Pull out every line below that holds the word "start".

* _Provided material_
^^^^

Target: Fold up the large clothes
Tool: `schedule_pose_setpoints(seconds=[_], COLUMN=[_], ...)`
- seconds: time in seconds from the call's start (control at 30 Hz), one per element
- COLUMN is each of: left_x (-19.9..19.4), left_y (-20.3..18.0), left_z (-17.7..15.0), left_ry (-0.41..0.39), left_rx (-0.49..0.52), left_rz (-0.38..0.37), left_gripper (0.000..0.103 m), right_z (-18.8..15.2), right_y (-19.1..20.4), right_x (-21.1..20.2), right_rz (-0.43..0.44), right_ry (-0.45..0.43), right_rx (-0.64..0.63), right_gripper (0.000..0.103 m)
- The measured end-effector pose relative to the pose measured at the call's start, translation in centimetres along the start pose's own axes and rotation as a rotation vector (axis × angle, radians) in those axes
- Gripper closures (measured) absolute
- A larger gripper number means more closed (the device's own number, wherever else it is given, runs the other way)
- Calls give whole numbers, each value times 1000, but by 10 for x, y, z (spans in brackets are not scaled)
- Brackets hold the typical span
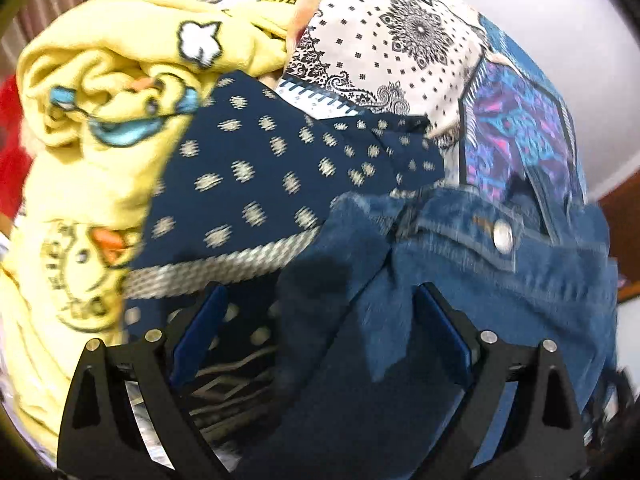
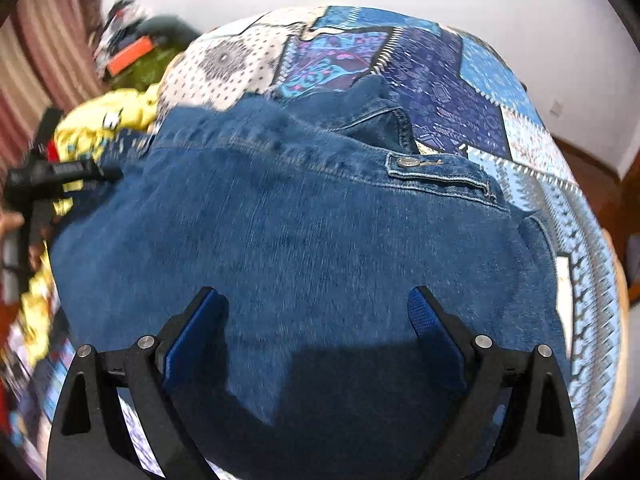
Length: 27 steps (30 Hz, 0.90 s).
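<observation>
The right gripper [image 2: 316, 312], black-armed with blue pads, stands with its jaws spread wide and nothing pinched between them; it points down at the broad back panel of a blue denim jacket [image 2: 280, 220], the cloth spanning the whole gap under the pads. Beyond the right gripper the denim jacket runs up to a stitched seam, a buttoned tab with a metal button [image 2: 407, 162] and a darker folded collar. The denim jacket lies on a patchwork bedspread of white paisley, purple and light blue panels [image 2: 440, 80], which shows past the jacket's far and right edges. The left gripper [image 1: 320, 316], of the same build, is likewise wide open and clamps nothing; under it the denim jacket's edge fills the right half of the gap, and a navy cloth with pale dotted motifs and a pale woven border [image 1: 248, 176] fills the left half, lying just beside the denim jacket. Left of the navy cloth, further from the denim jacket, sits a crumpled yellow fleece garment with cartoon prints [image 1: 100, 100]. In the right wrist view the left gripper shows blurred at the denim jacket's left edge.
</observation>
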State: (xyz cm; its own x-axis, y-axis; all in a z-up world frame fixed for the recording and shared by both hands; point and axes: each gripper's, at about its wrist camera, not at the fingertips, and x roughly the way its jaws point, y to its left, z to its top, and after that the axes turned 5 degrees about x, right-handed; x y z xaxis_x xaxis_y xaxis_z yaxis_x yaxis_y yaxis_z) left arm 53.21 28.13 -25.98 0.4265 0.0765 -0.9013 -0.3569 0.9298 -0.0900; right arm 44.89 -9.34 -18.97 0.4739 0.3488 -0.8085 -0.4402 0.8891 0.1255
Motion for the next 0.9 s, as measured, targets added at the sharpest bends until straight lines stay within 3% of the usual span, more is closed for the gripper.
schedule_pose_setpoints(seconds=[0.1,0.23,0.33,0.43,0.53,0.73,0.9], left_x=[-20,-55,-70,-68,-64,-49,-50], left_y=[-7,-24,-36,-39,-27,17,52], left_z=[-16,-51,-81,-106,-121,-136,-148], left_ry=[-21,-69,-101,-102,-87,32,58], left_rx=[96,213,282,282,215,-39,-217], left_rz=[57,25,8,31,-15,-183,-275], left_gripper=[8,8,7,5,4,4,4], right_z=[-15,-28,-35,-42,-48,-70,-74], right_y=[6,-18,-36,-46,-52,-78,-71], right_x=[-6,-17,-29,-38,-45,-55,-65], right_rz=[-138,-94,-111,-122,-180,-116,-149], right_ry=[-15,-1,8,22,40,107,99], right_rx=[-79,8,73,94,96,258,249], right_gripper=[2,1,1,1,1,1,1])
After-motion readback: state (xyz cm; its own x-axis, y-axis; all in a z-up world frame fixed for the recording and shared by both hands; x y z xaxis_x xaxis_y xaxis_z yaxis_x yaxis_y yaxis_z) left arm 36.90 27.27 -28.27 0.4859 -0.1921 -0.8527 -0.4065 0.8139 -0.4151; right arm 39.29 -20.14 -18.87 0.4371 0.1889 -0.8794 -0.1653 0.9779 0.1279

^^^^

* _Solution to this exercise_
- seconds: time in seconds from the call's start (control at 30 Hz), one per element
- The measured end-effector pose relative to the pose measured at the call's start, translation in centimetres along the start pose's own axes and rotation as a rotation vector (axis × angle, radians) in those axes

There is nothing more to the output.